[Opening Exercise data section]

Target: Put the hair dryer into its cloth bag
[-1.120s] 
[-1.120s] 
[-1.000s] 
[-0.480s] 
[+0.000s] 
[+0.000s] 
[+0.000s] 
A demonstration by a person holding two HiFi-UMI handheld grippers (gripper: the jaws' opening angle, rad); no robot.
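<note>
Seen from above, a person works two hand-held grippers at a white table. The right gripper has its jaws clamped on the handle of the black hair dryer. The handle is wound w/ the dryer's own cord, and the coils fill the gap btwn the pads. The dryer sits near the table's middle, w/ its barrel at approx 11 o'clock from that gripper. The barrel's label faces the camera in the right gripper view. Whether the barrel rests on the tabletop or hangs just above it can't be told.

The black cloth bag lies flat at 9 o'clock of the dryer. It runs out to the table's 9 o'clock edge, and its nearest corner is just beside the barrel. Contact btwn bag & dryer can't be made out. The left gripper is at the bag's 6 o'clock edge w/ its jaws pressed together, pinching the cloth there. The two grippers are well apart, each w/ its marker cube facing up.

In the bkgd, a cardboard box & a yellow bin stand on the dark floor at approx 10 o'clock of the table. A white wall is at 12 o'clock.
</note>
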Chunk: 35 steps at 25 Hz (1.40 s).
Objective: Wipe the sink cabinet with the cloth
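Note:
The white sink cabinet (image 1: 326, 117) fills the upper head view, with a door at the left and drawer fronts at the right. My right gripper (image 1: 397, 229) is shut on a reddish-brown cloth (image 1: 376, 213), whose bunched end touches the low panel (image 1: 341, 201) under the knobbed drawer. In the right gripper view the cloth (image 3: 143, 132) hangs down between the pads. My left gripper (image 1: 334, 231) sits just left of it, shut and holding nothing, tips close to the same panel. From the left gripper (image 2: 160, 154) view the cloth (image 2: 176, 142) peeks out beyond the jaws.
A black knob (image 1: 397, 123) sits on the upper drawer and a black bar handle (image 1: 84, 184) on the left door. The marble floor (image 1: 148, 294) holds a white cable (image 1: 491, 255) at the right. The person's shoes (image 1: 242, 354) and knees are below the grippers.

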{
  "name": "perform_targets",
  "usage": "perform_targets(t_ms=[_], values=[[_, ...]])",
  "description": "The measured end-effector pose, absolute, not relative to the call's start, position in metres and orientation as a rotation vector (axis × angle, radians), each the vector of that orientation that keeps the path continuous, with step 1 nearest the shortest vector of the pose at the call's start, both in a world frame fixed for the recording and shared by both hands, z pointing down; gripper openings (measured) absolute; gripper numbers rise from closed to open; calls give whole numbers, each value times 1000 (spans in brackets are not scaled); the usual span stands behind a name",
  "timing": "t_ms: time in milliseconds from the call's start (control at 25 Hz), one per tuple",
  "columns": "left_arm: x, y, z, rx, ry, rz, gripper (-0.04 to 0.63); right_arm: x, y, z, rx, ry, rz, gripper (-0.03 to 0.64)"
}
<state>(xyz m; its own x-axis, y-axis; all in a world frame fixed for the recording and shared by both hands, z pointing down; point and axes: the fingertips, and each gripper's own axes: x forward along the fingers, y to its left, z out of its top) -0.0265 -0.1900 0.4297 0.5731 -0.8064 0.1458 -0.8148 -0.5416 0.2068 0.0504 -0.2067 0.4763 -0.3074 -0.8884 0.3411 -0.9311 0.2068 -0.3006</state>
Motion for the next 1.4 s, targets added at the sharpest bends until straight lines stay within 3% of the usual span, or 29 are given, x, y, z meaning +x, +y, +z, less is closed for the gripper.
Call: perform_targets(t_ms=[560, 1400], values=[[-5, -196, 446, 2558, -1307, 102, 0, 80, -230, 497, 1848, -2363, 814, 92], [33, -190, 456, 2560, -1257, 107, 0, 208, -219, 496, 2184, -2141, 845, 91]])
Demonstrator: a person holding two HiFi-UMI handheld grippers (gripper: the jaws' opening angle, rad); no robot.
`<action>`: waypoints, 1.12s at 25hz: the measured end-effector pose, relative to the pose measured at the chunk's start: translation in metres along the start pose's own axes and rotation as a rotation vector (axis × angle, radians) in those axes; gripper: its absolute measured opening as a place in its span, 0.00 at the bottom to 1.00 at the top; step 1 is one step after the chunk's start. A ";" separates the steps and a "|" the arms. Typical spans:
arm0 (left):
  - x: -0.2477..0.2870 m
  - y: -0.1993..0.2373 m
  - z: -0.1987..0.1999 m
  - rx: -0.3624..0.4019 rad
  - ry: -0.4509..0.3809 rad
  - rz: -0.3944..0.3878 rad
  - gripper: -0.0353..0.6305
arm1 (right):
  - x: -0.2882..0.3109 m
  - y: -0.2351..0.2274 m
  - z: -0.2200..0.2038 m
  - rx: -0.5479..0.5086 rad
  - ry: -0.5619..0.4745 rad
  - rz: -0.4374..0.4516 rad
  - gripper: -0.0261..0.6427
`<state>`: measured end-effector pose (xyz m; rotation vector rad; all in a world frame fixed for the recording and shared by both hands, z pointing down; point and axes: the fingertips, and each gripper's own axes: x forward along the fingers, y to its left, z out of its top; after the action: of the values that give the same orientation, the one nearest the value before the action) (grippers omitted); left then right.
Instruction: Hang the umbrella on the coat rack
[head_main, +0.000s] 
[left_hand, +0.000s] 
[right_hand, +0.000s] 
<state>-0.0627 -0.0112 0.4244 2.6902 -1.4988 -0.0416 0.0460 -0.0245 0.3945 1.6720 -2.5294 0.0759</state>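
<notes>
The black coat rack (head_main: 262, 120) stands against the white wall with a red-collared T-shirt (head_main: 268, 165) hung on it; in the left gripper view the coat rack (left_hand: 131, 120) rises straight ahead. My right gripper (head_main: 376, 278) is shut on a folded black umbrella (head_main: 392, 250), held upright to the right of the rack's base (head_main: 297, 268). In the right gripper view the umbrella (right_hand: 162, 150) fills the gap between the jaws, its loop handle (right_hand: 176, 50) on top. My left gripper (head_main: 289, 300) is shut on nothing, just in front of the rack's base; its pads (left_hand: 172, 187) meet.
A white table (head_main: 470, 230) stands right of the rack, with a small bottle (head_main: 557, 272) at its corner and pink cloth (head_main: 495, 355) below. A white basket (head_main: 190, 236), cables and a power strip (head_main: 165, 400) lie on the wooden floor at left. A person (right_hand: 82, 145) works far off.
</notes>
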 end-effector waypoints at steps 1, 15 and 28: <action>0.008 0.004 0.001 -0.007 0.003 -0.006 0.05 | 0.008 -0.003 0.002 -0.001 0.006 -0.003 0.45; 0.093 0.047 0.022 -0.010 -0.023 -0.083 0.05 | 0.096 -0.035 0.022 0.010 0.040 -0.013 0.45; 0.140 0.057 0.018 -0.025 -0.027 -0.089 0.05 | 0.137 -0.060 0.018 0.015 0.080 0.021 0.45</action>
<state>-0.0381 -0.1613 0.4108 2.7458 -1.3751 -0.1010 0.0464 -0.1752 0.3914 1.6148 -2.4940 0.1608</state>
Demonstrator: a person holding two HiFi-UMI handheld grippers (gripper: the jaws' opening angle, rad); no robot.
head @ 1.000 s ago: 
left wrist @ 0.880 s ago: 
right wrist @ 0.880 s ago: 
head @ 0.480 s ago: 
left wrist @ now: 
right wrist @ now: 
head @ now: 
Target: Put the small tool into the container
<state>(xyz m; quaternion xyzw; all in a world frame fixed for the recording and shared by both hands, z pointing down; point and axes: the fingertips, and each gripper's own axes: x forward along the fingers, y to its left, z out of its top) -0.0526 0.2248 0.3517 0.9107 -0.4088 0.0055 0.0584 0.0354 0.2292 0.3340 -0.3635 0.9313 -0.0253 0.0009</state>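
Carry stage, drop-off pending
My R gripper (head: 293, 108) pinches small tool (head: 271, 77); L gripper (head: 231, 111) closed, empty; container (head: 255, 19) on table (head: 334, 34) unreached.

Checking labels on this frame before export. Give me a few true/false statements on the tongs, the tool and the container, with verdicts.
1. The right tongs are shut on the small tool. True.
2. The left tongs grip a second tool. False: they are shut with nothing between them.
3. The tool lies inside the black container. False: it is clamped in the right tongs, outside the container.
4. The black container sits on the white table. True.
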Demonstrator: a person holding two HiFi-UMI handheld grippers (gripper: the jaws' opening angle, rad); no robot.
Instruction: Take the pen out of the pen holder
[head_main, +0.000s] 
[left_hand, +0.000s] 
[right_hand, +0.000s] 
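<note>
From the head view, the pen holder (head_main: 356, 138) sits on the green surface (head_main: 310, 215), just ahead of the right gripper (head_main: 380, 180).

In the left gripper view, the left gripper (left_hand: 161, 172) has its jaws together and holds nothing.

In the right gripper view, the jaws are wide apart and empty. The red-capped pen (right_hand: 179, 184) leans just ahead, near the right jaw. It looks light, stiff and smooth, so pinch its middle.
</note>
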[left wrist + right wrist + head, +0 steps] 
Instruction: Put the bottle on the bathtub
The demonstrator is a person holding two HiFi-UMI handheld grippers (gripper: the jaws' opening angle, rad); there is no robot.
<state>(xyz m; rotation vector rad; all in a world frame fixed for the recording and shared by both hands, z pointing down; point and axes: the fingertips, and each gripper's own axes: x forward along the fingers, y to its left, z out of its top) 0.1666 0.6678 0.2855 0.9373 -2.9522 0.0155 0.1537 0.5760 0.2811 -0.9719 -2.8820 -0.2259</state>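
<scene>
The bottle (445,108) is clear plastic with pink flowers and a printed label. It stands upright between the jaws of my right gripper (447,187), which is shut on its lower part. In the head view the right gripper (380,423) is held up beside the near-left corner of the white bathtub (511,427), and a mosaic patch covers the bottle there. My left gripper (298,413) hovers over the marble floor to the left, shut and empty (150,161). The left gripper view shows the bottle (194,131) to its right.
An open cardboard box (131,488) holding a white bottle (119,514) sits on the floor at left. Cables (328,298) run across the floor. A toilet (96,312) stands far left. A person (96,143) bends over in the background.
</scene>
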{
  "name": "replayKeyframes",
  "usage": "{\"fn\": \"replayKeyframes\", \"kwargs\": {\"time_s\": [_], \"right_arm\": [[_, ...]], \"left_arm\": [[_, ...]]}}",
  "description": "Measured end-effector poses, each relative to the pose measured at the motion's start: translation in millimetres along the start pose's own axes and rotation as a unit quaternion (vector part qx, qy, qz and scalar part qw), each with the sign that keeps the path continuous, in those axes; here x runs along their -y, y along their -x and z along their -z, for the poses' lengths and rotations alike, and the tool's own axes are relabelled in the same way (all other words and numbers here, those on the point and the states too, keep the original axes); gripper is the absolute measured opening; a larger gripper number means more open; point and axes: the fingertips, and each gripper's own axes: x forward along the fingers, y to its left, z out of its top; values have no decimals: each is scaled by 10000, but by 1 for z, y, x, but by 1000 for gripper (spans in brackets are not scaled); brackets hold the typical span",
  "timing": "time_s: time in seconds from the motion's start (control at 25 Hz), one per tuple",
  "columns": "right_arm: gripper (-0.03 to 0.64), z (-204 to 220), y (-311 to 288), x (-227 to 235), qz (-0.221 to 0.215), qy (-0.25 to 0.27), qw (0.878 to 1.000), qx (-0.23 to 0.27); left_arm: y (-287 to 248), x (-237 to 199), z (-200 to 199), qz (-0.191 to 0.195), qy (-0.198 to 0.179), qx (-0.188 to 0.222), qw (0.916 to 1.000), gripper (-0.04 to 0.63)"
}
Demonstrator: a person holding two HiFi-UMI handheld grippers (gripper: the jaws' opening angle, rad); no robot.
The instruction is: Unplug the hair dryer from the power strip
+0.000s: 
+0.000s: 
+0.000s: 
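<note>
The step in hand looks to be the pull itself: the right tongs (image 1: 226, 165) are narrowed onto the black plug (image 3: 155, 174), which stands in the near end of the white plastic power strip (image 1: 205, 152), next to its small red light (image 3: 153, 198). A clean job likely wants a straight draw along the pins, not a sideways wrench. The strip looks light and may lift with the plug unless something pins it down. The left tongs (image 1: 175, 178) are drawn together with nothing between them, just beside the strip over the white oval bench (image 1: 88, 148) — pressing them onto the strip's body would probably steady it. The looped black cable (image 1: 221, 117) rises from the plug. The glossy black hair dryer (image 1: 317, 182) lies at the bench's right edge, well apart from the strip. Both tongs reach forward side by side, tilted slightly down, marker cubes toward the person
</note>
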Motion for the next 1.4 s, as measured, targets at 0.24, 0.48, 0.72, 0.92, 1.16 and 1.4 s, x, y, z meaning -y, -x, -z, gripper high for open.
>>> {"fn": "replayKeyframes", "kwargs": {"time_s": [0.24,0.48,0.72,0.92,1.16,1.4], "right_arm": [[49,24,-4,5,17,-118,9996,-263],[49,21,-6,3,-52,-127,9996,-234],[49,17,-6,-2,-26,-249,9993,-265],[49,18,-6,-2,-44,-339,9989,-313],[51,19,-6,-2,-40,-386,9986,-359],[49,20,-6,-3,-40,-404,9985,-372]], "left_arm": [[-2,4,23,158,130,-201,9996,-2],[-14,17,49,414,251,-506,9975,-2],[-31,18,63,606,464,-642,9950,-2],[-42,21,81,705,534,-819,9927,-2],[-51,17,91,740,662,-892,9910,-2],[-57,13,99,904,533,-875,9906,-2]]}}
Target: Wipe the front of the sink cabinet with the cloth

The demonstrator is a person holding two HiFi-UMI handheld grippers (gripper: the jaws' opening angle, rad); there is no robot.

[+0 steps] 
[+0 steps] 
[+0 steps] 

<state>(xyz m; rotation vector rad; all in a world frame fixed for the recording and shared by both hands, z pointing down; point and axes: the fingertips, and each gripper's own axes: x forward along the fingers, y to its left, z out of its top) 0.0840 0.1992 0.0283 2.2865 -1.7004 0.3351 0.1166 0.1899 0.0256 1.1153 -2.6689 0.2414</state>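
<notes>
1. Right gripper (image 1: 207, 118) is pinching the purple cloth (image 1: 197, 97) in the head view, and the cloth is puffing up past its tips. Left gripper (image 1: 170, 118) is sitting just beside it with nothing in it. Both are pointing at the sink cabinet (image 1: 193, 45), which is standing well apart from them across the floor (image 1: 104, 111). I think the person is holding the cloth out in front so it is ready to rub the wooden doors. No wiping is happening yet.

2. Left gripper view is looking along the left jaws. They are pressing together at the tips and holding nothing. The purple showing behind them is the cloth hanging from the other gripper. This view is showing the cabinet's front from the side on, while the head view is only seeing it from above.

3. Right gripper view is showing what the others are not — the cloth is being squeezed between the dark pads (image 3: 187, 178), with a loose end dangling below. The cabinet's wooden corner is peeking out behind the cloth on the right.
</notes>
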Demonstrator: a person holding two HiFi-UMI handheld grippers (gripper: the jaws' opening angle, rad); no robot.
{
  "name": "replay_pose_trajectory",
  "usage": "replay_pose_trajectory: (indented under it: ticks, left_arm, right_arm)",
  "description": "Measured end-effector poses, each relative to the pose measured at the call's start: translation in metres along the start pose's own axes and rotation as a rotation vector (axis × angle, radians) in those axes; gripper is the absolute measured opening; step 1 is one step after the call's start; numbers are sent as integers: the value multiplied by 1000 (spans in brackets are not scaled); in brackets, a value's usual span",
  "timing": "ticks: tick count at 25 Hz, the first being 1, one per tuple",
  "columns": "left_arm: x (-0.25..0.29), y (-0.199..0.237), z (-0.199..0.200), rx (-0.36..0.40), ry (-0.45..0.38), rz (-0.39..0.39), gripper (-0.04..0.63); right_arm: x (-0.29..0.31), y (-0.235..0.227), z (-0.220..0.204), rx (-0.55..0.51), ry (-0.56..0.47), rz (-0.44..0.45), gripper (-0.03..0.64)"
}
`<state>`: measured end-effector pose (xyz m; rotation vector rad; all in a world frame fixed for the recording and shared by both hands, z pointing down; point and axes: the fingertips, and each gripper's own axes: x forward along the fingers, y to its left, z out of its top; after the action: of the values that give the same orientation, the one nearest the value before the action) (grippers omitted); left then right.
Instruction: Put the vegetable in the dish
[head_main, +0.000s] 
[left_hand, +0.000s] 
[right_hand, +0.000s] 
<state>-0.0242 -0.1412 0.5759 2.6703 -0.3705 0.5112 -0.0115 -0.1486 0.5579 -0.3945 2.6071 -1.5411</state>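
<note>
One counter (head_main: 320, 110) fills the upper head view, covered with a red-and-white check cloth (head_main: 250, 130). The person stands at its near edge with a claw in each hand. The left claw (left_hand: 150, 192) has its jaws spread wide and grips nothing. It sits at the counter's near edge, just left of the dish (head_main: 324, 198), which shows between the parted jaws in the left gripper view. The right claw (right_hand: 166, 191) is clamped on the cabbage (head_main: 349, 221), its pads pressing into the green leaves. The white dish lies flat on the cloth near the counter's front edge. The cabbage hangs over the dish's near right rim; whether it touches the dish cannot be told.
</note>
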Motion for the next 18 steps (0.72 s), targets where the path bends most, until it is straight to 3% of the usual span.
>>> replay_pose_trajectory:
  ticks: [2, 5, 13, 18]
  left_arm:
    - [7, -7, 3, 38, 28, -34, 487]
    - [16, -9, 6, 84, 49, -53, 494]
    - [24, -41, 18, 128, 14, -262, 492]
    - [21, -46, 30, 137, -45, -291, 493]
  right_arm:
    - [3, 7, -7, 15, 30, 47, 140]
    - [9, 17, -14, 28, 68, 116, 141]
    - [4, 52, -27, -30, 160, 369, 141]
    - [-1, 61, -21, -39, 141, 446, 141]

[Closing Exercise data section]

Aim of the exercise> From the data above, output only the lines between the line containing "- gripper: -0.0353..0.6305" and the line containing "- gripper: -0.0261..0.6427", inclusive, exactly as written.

Completed exercise>
  - gripper: -0.0353..0.6305
arm1 (right):
  - x: -0.2882..0.3109 m
  - y: -0.2351..0.2274 m
  - z: -0.2200..0.2038 m
  - rx: -0.5479..0.5086 rad
  - ry: -0.5619..0.4745 rad
  - rz: -0.4374..0.4516 rad
  - gripper: -0.0261..0.6427

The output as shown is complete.